Scan the material that follows. Copy every line containing the word "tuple".

=== Begin Enclosure ===

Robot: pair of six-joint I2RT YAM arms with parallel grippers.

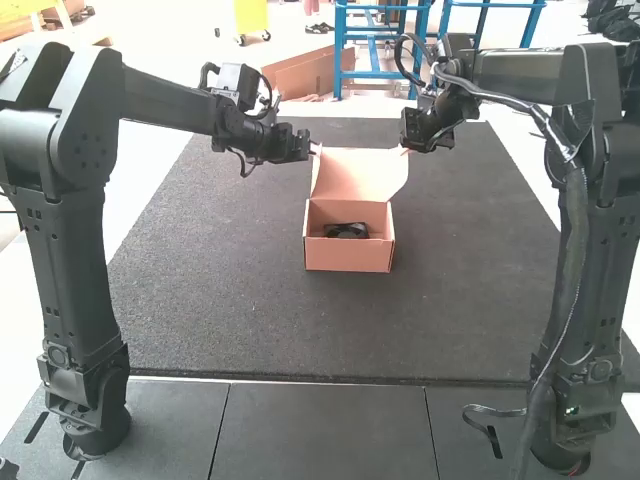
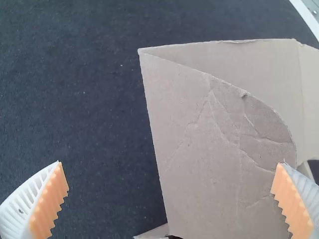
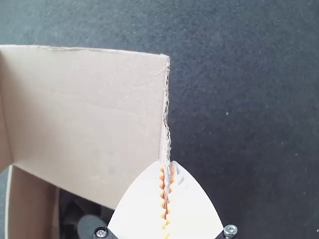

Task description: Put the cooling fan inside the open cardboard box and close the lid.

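While the right gripper [image 3: 166, 170] is clenched on the side edge of the raised lid [image 3: 84, 109], pinching the cardboard between its ribbed white fingers close to the lid's upper corner, the left gripper [image 2: 169, 165] is spread wide at the opposite upper corner. Its orange pads [image 2: 50, 204] stand well apart and grasp nothing. The lid's creased back face stands between them, and I cannot tell whether either pad touches it. Below and between the two grippers sits the open cardboard box [image 1: 348, 255] on the dark surface [image 1: 200, 260], its lid upright at the far side. The black cooling fan [image 1: 348, 231] lies inside the box, below the right gripper's pinch.
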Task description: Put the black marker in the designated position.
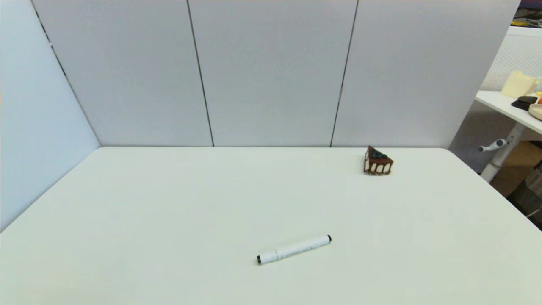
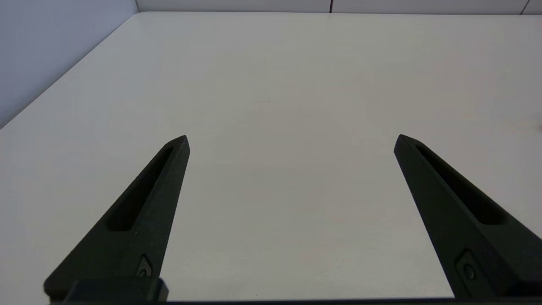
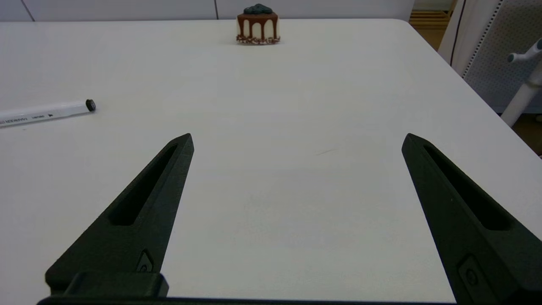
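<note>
The black marker (image 1: 294,249), white-barrelled with small black tips, lies flat on the white table near its front middle, slanting up to the right. Its far end also shows in the right wrist view as the marker (image 3: 44,112), off to one side of my right gripper (image 3: 297,142), which is open, empty and low over the table. My left gripper (image 2: 291,142) is open too, with only bare tabletop between its fingers. Neither arm appears in the head view. The designated position is plain tabletop with no mark to show it.
A chocolate cake slice (image 1: 377,161) stands at the table's back right, also seen as the cake slice (image 3: 258,24). Grey partition panels (image 1: 271,72) wall the back and left. Off the right edge stands another table (image 1: 508,106) with items.
</note>
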Tool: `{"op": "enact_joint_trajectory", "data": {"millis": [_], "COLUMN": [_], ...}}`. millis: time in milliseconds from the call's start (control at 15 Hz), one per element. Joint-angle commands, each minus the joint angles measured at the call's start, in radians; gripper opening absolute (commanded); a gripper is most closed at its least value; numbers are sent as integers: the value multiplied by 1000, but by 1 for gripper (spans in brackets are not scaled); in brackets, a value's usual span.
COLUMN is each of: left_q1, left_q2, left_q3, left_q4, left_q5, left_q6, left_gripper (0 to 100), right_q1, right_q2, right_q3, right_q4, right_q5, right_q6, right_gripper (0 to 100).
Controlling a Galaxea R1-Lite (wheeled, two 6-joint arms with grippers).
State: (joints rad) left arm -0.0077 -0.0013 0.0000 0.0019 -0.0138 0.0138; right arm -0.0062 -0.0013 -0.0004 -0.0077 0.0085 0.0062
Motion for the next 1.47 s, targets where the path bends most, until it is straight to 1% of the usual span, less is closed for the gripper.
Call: {"op": "enact_joint_trajectory", "data": {"millis": [67, 267, 400, 467, 533, 600, 667, 733, 800, 867, 933, 1000, 1067, 1133, 1200, 1400, 1467], "left_q1": [0, 0, 0, 0, 0, 0, 0, 0, 0, 0, 0, 0, 0, 0, 0, 0, 0], "left_q2": [0, 0, 0, 0, 0, 0, 0, 0, 0, 0, 0, 0, 0, 0, 0, 0, 0], "left_q3": [0, 0, 0, 0, 0, 0, 0, 0, 0, 0, 0, 0, 0, 0, 0, 0, 0], "left_q4": [0, 0, 0, 0, 0, 0, 1, 1, 0, 0, 1, 0, 0, 0, 0, 0, 0], "left_q5": [0, 0, 0, 0, 0, 0, 0, 0, 0, 0, 0, 0, 0, 0, 0, 0, 0], "left_q6": [0, 0, 0, 0, 0, 0, 0, 0, 0, 0, 0, 0, 0, 0, 0, 0, 0], "left_gripper": [100, 100, 100, 100, 100, 100, 100, 100, 100, 100, 100, 100, 100, 100, 100, 100, 100], "right_q1": [0, 0, 0, 0, 0, 0, 0, 2, 8, 29, 61, 117, 141, 167, 213, 362, 396], "right_q2": [1, 1, 1, 6, 9, 26, 52, 104, 175, 259, 336, 431, 515, 583, 669, 940, 1017], "right_q3": [0, 0, -4, -6, -18, -70, -135, -197, -280, -378, -454, -501, -544, -575, -607, -728, -763], "right_q4": [-2, -2, 12, 15, 44, 81, 126, 178, 219, 270, 314, 322, 333, 333, 333, 339, 337], "right_q5": [1, 1, 1, -1, 7, 19, 64, 151, 217, 261, 288, 327, 380, 416, 441, 442, 439], "right_q6": [0, 0, -2, -12, -34, -45, -46, -48, -45, -43, -51, -60, -72, -77, -78, -81, -83], "right_gripper": [100, 100, 100, 100, 100, 100, 100, 100, 100, 100, 100, 100, 100, 100, 100, 100, 100]}}
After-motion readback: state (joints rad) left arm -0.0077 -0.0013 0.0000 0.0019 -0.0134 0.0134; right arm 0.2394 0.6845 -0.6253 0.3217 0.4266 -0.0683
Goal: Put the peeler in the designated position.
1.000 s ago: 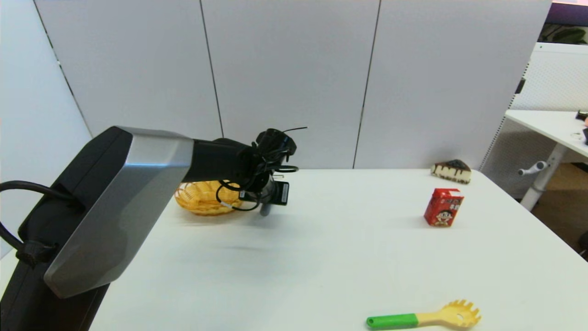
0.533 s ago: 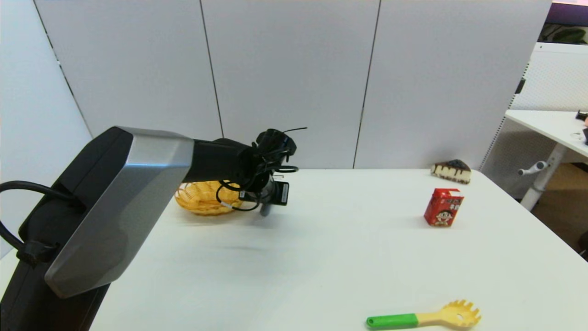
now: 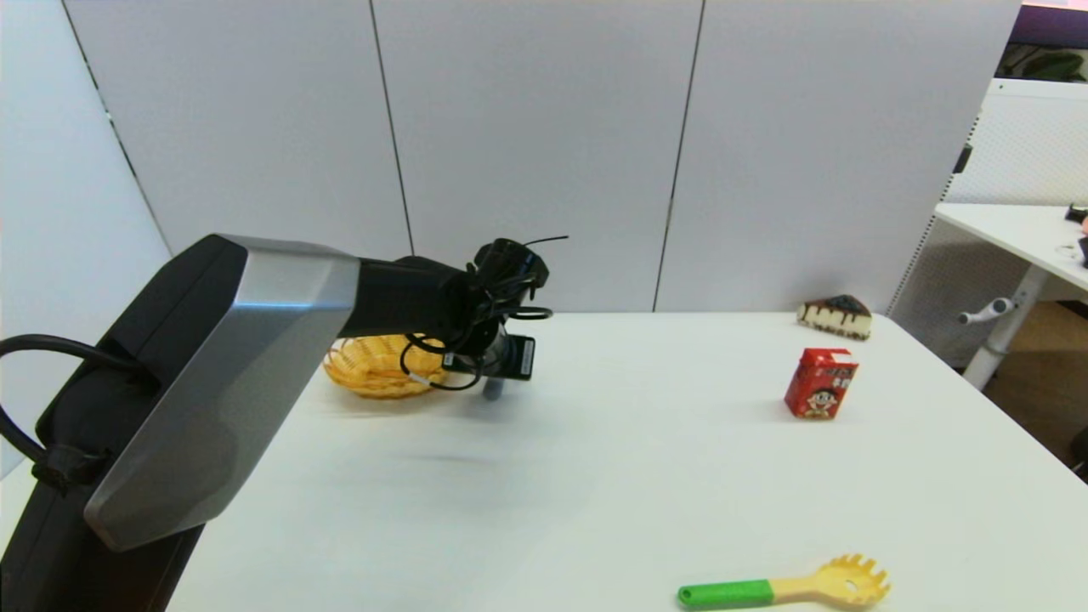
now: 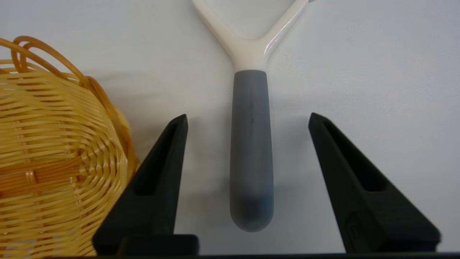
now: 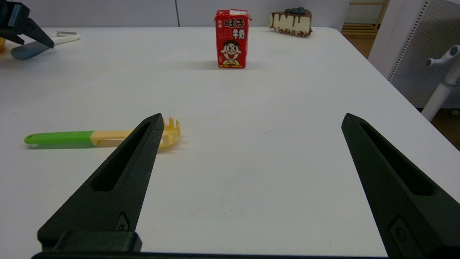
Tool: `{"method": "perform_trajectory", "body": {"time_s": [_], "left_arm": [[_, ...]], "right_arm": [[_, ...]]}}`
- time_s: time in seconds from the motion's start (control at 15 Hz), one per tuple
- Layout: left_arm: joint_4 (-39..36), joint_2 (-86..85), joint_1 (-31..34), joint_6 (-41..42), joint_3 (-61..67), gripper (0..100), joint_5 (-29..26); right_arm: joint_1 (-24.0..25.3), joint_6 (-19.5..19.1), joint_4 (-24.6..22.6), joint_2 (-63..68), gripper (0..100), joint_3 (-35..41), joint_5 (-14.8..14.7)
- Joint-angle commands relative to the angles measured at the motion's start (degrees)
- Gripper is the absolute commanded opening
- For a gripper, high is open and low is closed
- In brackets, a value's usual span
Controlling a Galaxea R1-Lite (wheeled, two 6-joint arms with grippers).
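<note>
The peeler (image 4: 251, 144), with a grey handle and a white forked head, lies flat on plain white tabletop just right of the wicker basket (image 4: 54, 144). My left gripper (image 4: 248, 118) is open, one black finger on each side of the handle with a gap on both sides. In the head view only the handle's grey end (image 3: 492, 389) shows under the left wrist. From the right wrist view the peeler (image 5: 28, 49) lies far off by the left arm. The designated position carries no mark that I can see. My right gripper (image 5: 252, 117) is open and holds nothing, low over the table's near side.
A green-handled yellow pasta spoon (image 3: 782, 588) lies near the front edge, close to the right gripper. A red drink carton (image 3: 820, 384) stands at the right and a cake slice (image 3: 835, 316) at the back right corner. The basket (image 3: 378, 365) is at the back left.
</note>
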State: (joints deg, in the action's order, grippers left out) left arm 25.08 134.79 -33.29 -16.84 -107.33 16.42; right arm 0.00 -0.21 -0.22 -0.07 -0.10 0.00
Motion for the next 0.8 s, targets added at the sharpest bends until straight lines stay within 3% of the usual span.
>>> {"method": "perform_trajectory", "body": {"time_s": [0.07,0.53,0.8], "left_arm": [[0.06,-1.90,-0.19,0.05,0.01,100,0.19],[-0.12,-13.68,-5.64,-0.04,0.98,100,0.28],[-0.38,-34.51,-13.11,2.16,14.07,100,0.37]], "right_arm": [[0.00,0.03,-0.04,0.07,100,0.01,0.00],[0.00,0.03,-0.04,0.07,100,0.10,0.00],[0.00,0.03,-0.04,0.07,100,0.01,0.00]]}}
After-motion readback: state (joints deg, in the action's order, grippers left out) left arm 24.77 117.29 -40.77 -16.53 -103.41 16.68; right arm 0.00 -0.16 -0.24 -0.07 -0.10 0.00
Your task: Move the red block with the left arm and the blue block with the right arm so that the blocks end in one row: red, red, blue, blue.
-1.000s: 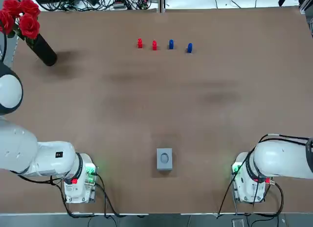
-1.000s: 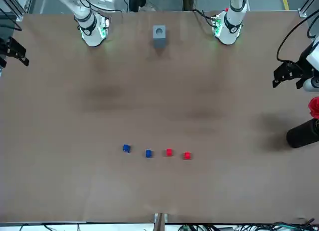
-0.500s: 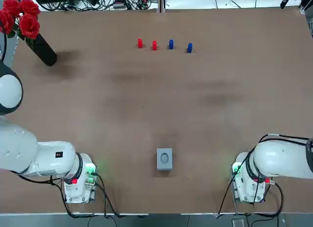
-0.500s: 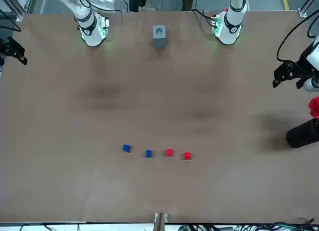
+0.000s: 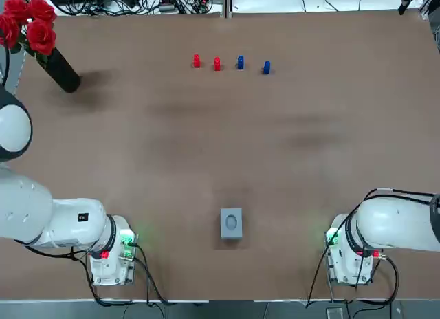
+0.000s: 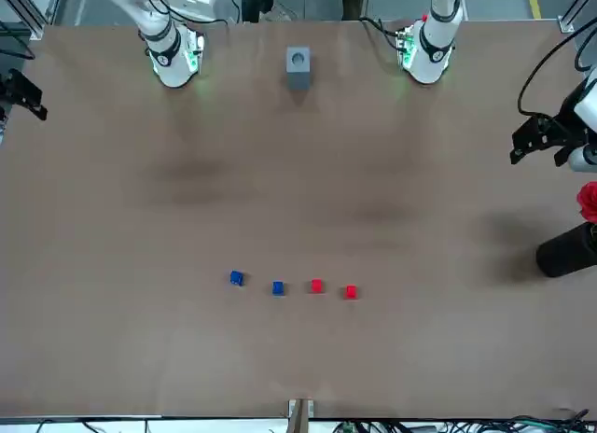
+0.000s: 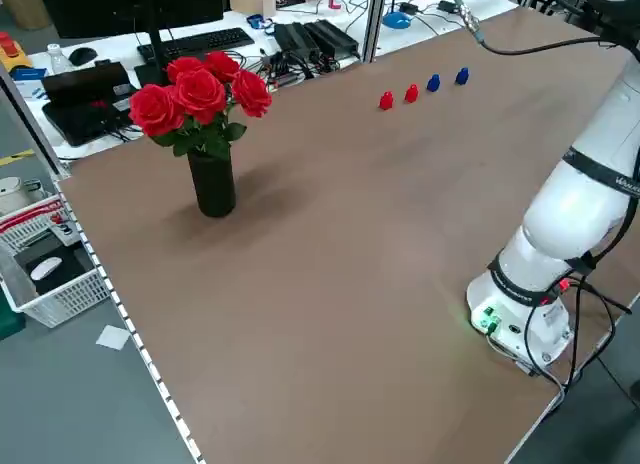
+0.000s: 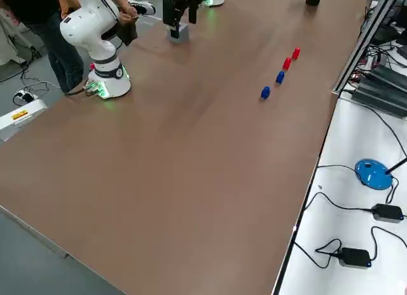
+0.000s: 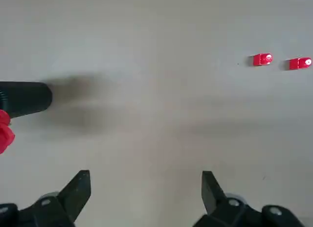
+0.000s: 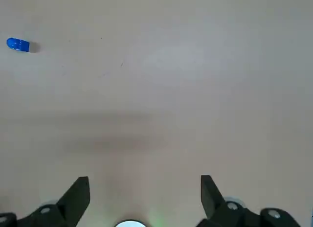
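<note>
Row of four small, rounded, seemingly plastic pegs near the table's (image 5: 137, 161) far edge: outer red block (image 5: 196, 60), inner red block (image 5: 217, 63), inner blue block (image 5: 240, 62), outer blue block (image 5: 267, 68), the last slightly out of line. The left gripper (image 9: 145, 175) and right gripper (image 10: 144, 179), both spread and empty, hang well apart from it; the right is nearer the blue pair.

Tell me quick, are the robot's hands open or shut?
Left gripper: open, empty, high at the left side of the table.
Right gripper: open, empty, high at the table's right side.
</note>
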You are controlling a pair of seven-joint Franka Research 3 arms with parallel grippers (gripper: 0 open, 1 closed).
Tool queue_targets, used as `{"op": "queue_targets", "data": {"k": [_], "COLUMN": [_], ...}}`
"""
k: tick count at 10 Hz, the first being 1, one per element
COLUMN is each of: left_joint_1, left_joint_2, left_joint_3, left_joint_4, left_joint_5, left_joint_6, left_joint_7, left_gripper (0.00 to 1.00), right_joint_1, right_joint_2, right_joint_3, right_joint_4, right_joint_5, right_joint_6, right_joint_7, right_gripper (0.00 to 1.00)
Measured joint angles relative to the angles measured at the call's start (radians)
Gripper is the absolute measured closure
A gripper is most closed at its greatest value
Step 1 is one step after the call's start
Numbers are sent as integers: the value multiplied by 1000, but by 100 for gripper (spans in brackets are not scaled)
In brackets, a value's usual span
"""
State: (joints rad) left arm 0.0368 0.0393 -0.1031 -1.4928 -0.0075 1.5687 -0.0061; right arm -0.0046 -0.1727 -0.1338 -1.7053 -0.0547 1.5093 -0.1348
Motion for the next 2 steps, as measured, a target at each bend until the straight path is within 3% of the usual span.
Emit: {"op": "queue_targets", "data": {"k": [2], "left_joint_1": [0], "left_joint_2": [-2], "left_joint_3": [0], "left_joint_4": [2], "left_joint_5": [0], "left_joint_6": [0], "left_joint_7": [-2], "left_gripper": [0], "right_joint_1": [0], "right_joint_2": [0], "right_joint_3": [-2], "right_joint_4": [-2], "right_joint_5": [0], "right_joint_6": [1], "right_joint_7": [0], "right_gripper": [0]}}
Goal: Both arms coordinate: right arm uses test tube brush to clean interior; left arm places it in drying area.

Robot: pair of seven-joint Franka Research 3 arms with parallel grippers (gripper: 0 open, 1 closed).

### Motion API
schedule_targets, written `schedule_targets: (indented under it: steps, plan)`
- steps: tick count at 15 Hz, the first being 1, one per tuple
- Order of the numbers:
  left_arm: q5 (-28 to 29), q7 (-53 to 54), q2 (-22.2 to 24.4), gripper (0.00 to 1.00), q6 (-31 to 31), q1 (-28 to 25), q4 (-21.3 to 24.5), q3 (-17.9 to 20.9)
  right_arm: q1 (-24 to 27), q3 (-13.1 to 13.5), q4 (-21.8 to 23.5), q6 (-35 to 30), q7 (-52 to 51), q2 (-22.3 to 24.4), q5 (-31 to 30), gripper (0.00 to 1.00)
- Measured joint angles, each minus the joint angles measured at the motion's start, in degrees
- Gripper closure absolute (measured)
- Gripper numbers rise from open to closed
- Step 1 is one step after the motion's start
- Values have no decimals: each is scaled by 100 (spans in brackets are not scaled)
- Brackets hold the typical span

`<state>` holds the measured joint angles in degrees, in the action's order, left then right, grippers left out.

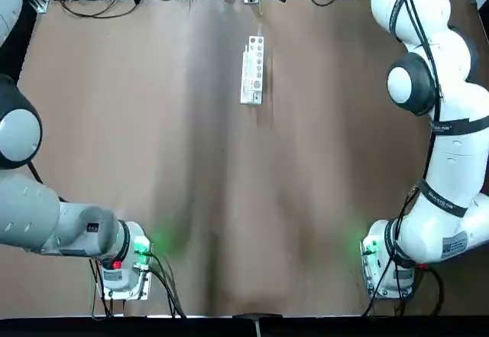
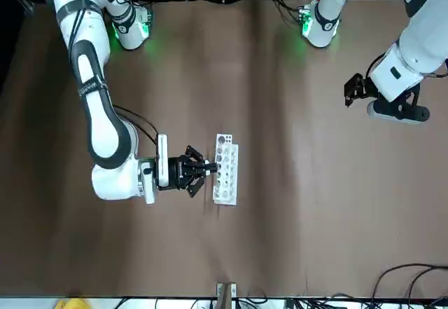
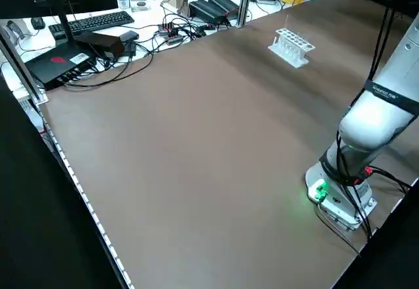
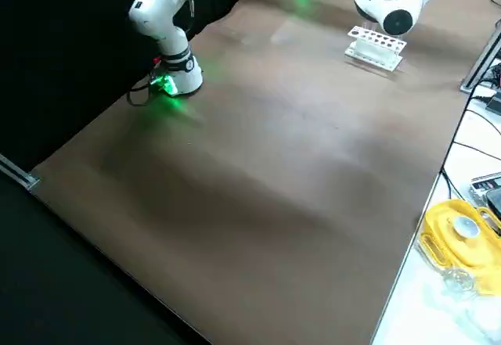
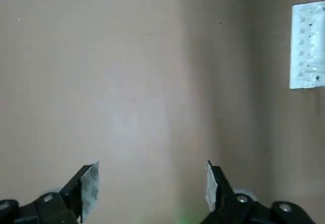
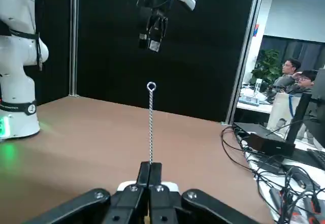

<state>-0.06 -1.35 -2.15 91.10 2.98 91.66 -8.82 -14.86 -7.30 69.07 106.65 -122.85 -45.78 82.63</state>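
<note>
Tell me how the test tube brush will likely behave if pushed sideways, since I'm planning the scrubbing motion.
The test tube brush probably flexes a little and springs back: its twisted stem looks thin yet stands straight. It might pivot in the right hand, which pinches only its end.

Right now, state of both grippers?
Left gripper: open, holding nothing.
Right gripper: closed on the twisted wire stem of the brush.

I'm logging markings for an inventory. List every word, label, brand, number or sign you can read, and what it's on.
None reads clearly. Too small or blurred:
Lettering on the right arm's black bands
White label on that arm
White sticker on the black box
</note>
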Motion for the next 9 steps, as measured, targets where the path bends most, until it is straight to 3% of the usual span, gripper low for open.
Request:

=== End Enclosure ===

Written solution >>
- time_s: time in seconds from the motion's start (control at 15 Hz), one per tuple
- steps: tick count at 15 Hz, the first being 1, one per tuple

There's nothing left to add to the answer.